The explosion of Nancy's anger, now so obvious, drew Steve up short. He had never forgotten that Nancy had dumped him. He thought of it every time he saw her, how badly she had hurt him. Was he acting like he had forgotten? He hadn't meant to. If anything, Steve had gone out of his way to give Nancy and Jonathan space, to make sure they both knew that he had accepted his loss. Steve couldn't tell how he had overstepped, but it was obvious he had. Nancy wasn't someone who would just bring it up out of nowhere. Steve had messed up, somewhere.
But all he had done was care about her. Was that it? Was that what he had done wrong? Steve hadn't thought so; He'd cared the same way about Carol and Nicole and his former female friends, and their boyfriends had never seemed threatened outside of some light teasing about the unstoppable charisma of Steve Harrington. So maybe it was just Nancy. Maybe it was just with her that he wasn't allowed to care. Or maybe it was a Steve problem. Maybe it was only him who wasn't allowed to be her friend.
"Okay?" Steve said. He rubbed at his nose as he coughed, trying to rid the quaver from his throat. "Okay, I, uh... I'm sorry, Nancy. I didn't mean to overstep. I'm... I'm sorry I bothered you, too. I'll find somebody else."
"No, Steve, I--" Nancy sighed, and Steve recognized the emotion behind that one all too well. He had fucked up again, somehow. She was sighing like his mother did when Steve didn't pick something up quickly enough, like teachers did when he asked stupid questions. Steve flinched away from the phone, even as Nancy said, "I can help without the paper. I want to help."
"Great! That's-- That's great," Steve said, hoping it was true. "Um, hold on, I have a list of names. Do you have a pen and paper?"
Slowly, Steve read off the list of names and towns, occassionally stopping to fill Nancy in on small details like parents' names or schools. Because the victims were kids, there was a depressingly small amount of information they had found. In fact, most of what they had was a list of everyone who had a drug addict as a parent, which was interesting, but he wasn't sure how to explain everything to Nancy without her freaking out. Besides, if they were connected through the Buckleys, there was no way Robin and Steve wouldn't find the connection eventually. He just needed Nancy to check out the small, human things. Things Steve had never been good at.

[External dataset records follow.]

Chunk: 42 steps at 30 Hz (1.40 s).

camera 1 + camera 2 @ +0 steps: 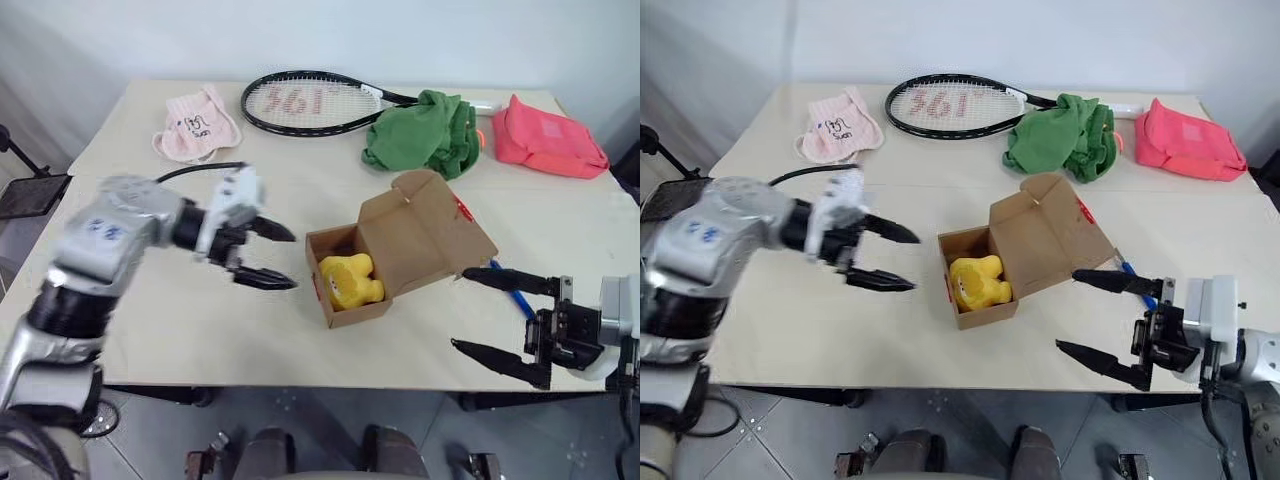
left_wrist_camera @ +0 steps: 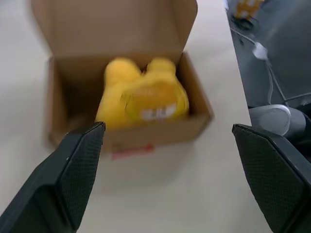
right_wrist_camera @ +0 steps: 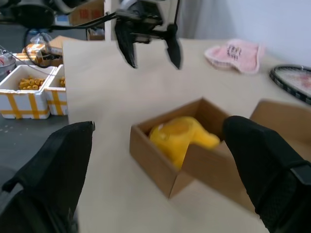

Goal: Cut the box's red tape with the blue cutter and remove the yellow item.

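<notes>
The brown cardboard box (image 1: 420, 235) lies open at the table's middle, its lid flap thrown back. The yellow item (image 1: 350, 282) sits inside it, fluffy and bright, and the left wrist view has it too (image 2: 143, 94). Cut red tape (image 1: 463, 208) clings to the flap's edge, and another scrap (image 2: 132, 151) is on the box's front wall. My left gripper (image 1: 288, 258) hovers open just left of the box, pointing at it and holding nothing. My right gripper (image 1: 462, 308) is open and empty near the front edge, right of the box. The blue cutter (image 1: 517, 298) lies on the table behind its upper finger.
Along the far edge lie a pink cloth (image 1: 195, 125), a black tennis racket (image 1: 310, 100), a green cloth (image 1: 425, 130) and a coral-pink pouch (image 1: 545, 138). Bare tabletop (image 1: 200, 330) surrounds the box. White crates (image 3: 29, 90) stand on the floor beyond the table's left side.
</notes>
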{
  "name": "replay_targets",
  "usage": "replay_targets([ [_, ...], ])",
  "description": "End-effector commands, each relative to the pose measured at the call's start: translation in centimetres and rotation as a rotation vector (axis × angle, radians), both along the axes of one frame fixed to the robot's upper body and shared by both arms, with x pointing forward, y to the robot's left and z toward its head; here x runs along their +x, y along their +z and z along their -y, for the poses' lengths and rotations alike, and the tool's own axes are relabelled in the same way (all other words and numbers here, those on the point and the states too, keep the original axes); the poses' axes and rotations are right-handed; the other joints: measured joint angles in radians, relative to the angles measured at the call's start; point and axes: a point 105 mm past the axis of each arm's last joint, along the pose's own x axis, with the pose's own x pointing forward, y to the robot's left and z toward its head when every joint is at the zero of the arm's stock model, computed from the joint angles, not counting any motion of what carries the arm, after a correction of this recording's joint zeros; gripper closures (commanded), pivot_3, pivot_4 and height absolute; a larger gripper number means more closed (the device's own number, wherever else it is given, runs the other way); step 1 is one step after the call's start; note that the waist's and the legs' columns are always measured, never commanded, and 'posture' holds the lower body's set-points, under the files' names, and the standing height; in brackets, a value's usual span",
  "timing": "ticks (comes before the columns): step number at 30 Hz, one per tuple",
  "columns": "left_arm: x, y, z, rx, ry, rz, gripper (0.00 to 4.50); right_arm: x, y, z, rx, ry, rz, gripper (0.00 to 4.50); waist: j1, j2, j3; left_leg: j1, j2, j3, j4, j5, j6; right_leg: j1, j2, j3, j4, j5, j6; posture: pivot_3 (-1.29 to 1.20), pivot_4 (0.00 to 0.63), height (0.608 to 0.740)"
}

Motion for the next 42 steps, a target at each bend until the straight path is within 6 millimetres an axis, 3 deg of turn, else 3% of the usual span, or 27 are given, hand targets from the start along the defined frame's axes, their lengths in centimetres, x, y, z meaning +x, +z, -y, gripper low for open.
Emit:
replay_targets([
  [1, 0.6, -0.5, 1.7, 0.055, -0.006, 0.015, 0.05, -0.6, 1.6, -0.3, -0.014, 0.001, 0.062, 0.00, -0.001, 0.000, 0.000, 0.000, 0.000, 0.000, 0.000, 0.000, 0.000, 0.000, 0.000, 0.000, 0.000, 0.000, 0.000, 0.00, 0.150, 0.740],
  [5, 1.8, -1.5, 4.2, 0.072, 0.006, 0.012, 0.05, -0.8, 2.4, -0.9, -0.013, -0.012, 0.074, 0.00, 0.006, 0.000, 0.000, 0.000, 0.000, 0.000, 0.001, 0.000, 0.000, 0.000, 0.000, 0.001, -0.001, 0.000, 0.000, 0.00, 0.150, 0.740],
  [10, 3.9, -3.9, 4.4, 0.225, 0.091, 0.059, 0.05, -1.1, 2.6, -1.6, 0.000, -0.027, 0.072, 0.00, 0.009, -0.001, 0.000, -0.001, 0.000, 0.000, 0.001, 0.000, 0.000, 0.000, 0.000, 0.001, -0.002, 0.000, 0.000, 0.00, 0.150, 0.740],
  [15, 3.7, -5.1, 6.2, 0.246, 0.001, 0.091, 0.05, -1.4, 2.6, -2.3, 0.024, -0.055, 0.050, 0.00, 0.013, -0.001, 0.000, -0.001, 0.000, 0.000, 0.001, 0.000, 0.000, 0.001, 0.000, 0.001, -0.002, 0.000, 0.000, 0.00, 0.150, 0.740],
  [18, 3.7, -5.0, 6.8, 0.224, -0.021, 0.108, 0.90, -1.4, 2.1, -2.0, 0.022, -0.081, 0.033, 0.00, 0.015, 0.000, 0.000, -0.001, 0.000, 0.000, 0.001, 0.000, 0.000, 0.001, 0.000, 0.001, -0.002, 0.000, 0.000, 0.00, 0.150, 0.740],
  [25, 3.3, -3.2, 7.7, 0.125, -0.073, 0.128, 3.02, -1.5, 1.3, -1.2, 0.030, -0.134, 0.008, 0.00, 0.028, -0.001, 0.000, -0.001, 0.000, 0.001, 0.002, -0.001, 0.001, 0.001, 0.000, 0.001, -0.002, 0.000, 0.000, 0.00, 0.150, 0.740],
  [30, 1.6, -1.2, 8.7, -0.045, -0.148, 0.022, 4.39, -1.4, 0.9, -0.6, 0.049, -0.159, -0.005, 0.00, 0.031, -0.001, 0.000, -0.001, 0.000, 0.000, 0.002, -0.001, 0.001, 0.000, 0.000, 0.001, -0.002, 0.000, 0.000, 0.00, 0.150, 0.740],
  [36, 2.1, 2.0, 8.1, -0.320, -0.207, 0.076, 4.46, -0.9, 0.6, 0.0, 0.074, -0.194, 0.014, 0.00, 0.028, -0.001, 0.000, -0.001, 0.000, 0.001, 0.003, -0.001, 0.001, 0.000, 0.000, 0.001, -0.002, 0.000, 0.000, 0.00, 0.150, 0.740],
  [42, 3.4, 5.1, 5.3, -0.600, -0.150, 0.120, 4.46, -0.4, 0.5, 0.0, 0.090, -0.194, 0.050, 0.00, 0.024, 0.000, 0.000, -0.001, 0.000, 0.001, 0.002, -0.001, 0.001, 0.000, 0.000, 0.001, -0.001, 0.000, 0.000, 0.00, 0.150, 0.740],
])
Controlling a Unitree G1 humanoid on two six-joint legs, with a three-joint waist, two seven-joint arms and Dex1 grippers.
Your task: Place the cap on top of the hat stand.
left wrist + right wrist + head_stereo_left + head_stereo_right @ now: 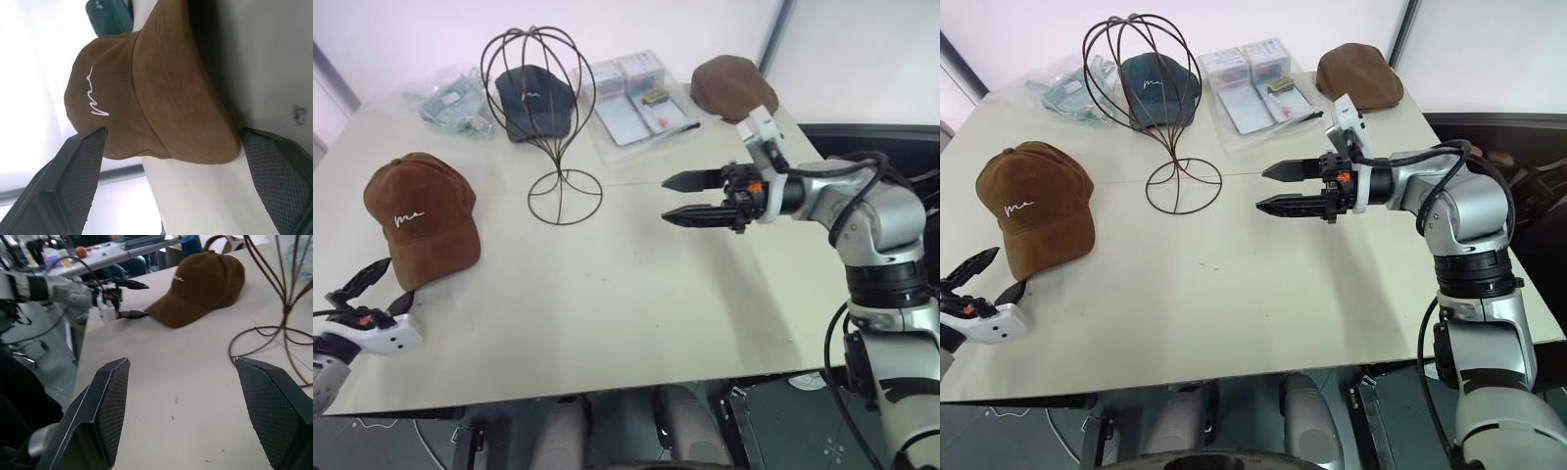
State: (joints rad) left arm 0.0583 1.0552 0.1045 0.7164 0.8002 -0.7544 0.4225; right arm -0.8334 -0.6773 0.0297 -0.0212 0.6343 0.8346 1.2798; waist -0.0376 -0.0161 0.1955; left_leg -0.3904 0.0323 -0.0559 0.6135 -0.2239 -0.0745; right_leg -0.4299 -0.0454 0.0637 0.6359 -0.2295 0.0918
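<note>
- Brown cap [419,217] with white script lies on the bench [636,304] at its left side, brim toward the near edge, crown up.
- Hat stand [543,117], a dark wire cage on a slim stem with ring base, stands upright mid-bench toward the far side, well apart from the cap. Nothing sits on it.
- Left tool [377,284] is at the near left bench edge, just beside the cap's brim; fingers apart, nothing between them. In the left wrist view the brim lies ahead of the spread fingers [73,166].
- Right tool [690,198] hovers above mid-bench, pointing toward the stand's base; fingers apart, empty.
- Behind the stand: dark navy cap [533,98]; plain brown cap [732,86] at far right; clear packets [641,103] between them.
</note>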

"Anything you can find would be... I mean, I've already checked, you know?" Steve said, nervously. "But I'm not half the researcher you are, and it would make me feel better to have you checking my work. There's no telling what I missed."
"Right. Well, I'll start working on this immediately. It's not like I've got anything else to do," Nancy said, bitterly.
Steve made a small noise of agreement that he hoped wasn't too offensive. Usually, he would have stayed on the phone for just a hair too long, taking advantage of the situation to find out how Nancy was doing, what she and Jon were up too. Sometimes, he asked about the kids, and Nancy would explain whatever game they had been playing in a way that actually made sense for Steve. He liked those conversations; They made him feel like he was finally making progress on the 'friends' thing. After Nancy's outburst, though, Steve had to wonder if Nancy had ever enjoyed them at all, or if she just assumed it was Steve's last, desperate attempt to win her back.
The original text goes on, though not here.